> _TASK REQUIREMENTS_: Reproduce exactly, from the data that follows, the line with "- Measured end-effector", the line with "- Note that", and every line that lies between them.

> _INPUT MATERIAL_:
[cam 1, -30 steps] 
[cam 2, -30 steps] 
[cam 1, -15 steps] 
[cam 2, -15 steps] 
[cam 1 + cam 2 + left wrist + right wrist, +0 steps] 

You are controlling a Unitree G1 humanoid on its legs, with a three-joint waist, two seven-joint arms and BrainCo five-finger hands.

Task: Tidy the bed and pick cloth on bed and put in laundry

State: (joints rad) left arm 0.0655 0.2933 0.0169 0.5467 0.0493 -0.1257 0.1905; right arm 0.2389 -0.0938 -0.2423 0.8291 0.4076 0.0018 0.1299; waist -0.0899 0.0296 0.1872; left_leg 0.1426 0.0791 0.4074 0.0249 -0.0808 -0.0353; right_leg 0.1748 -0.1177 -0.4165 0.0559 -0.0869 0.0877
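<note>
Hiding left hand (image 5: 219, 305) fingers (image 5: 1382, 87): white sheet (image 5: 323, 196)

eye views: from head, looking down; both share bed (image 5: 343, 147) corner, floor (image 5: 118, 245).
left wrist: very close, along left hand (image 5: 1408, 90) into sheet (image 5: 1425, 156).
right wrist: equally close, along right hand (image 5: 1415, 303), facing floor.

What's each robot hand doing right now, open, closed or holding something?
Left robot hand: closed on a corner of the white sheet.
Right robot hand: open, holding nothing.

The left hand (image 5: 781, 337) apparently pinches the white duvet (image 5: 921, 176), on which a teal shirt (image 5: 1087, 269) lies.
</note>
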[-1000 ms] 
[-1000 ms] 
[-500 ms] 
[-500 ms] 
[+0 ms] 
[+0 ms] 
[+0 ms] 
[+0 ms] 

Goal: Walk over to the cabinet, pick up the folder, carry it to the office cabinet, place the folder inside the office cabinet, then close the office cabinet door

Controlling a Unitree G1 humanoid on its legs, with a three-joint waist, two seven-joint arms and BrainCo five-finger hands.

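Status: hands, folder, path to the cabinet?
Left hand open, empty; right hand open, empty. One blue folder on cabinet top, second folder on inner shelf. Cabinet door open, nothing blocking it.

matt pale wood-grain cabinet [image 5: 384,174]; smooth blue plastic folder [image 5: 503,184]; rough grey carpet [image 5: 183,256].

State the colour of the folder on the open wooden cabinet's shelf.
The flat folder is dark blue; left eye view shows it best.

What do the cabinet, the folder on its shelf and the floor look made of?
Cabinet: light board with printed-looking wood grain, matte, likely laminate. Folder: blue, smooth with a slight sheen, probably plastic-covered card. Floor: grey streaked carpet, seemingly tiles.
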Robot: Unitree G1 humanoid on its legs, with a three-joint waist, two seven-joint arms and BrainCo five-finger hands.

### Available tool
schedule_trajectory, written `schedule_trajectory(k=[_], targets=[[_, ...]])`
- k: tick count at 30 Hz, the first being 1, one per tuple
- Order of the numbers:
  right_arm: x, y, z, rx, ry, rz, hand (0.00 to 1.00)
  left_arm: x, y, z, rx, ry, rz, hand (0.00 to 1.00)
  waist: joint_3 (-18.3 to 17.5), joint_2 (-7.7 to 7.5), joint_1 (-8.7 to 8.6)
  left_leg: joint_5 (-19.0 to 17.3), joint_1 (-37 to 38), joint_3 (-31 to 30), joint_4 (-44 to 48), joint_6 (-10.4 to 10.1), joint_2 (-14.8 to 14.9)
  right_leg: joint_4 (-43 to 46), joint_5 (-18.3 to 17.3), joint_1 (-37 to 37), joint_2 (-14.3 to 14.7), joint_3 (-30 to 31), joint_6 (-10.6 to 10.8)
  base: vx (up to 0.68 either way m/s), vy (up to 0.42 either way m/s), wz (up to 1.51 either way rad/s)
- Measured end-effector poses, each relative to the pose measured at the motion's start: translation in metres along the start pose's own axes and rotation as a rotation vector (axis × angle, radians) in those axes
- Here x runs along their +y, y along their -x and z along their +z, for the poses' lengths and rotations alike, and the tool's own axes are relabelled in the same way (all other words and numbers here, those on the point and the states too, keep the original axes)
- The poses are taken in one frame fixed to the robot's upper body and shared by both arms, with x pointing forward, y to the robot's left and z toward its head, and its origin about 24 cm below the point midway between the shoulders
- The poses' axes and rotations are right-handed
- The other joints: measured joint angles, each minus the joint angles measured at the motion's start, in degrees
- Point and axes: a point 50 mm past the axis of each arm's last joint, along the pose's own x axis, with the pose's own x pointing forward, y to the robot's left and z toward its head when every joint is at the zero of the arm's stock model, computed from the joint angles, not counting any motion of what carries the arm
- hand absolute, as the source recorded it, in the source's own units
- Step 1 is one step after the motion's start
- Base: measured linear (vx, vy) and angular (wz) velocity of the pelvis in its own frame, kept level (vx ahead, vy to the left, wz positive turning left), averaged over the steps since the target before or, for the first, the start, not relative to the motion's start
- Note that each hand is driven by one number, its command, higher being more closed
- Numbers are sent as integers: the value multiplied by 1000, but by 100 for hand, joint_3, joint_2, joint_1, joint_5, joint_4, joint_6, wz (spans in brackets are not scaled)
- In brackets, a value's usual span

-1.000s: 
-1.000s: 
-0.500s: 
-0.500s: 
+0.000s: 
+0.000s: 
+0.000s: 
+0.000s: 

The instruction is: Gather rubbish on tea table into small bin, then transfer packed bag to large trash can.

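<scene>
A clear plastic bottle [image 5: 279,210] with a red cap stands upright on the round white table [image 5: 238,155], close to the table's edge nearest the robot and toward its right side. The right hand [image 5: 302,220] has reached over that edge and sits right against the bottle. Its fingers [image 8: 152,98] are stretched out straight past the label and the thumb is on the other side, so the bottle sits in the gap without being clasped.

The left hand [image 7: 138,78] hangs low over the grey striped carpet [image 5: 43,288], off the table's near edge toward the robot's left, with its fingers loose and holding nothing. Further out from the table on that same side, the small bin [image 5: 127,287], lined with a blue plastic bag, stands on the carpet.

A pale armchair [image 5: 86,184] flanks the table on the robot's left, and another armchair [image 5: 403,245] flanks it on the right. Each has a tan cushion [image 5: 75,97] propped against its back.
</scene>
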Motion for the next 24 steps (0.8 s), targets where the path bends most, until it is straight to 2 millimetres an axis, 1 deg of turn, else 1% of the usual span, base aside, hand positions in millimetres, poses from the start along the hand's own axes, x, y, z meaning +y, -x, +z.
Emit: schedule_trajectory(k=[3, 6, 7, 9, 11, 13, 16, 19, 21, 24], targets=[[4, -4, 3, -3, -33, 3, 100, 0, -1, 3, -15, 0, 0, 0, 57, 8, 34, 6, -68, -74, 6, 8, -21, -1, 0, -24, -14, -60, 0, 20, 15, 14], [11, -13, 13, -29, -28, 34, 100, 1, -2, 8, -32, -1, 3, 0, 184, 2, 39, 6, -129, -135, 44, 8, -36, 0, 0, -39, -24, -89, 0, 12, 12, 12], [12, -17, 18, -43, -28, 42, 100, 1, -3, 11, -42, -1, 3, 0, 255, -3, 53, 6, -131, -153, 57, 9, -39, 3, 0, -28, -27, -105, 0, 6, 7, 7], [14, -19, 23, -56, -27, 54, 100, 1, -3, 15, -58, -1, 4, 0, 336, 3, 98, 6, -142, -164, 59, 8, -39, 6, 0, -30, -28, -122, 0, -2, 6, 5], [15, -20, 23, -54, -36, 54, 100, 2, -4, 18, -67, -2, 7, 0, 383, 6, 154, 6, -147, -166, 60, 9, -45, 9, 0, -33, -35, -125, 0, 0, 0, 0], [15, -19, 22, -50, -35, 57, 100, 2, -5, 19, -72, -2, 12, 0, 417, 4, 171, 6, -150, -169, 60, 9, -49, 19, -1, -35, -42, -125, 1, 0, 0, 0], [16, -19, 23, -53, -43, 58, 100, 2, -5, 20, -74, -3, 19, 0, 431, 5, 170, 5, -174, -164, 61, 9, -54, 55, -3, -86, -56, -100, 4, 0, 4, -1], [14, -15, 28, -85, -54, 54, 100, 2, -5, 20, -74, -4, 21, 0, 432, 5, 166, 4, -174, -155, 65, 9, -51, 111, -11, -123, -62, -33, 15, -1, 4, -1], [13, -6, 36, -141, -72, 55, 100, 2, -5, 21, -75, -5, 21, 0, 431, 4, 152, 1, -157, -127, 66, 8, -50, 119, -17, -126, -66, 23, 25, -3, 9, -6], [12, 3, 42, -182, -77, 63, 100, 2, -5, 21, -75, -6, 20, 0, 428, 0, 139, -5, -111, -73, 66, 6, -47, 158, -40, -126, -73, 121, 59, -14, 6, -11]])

> _YOUR RESPONSE_:
- Measured end-effector poses, each relative to the pose measured at the motion's start: translation in metres along the start pose's own axes and rotation as a rotation vector (axis × angle, radians) in those axes
- Here x runs along their +y, y along their -x and z along their +z, for the poses' lengths and rotations alike, and the tool's own axes are relabelled in the same way (all other words and numbers here, those on the point and the states too, keep the original axes)
- The poses are taken in one frame fixed to the robot's upper body and shared by both arms, with x pointing forward, y to the robot's left and z toward its head, and its origin about 24 cm below the point midway between the shoulders
- The poses' axes and rotations are right-handed
- The other joints: measured joint angles, each minus the joint angles measured at the motion's start, in degrees
- Point and axes: a point 50 mm past the axis of each arm's last joint, along the pose's own x axis, with the pose's own x pointing forward, y to the robot's left and z toward its head when every joint is at the zero of the arm's stock model, computed from the joint angles, not counting any motion of what carries the arm
- hand absolute, as the source recorded it, in the source's own units
- Step 1 is one step after the motion's start
- Base: measured linear (vx, vy) and angular (wz) velocity of the pelvis in its own frame, kept level (vx ahead, vy to the left, wz positive turning left), averaged over the steps since the target before or, for the first, the start, not relative to the motion's start
- Note that each hand is driven by one number, its command, higher being more closed

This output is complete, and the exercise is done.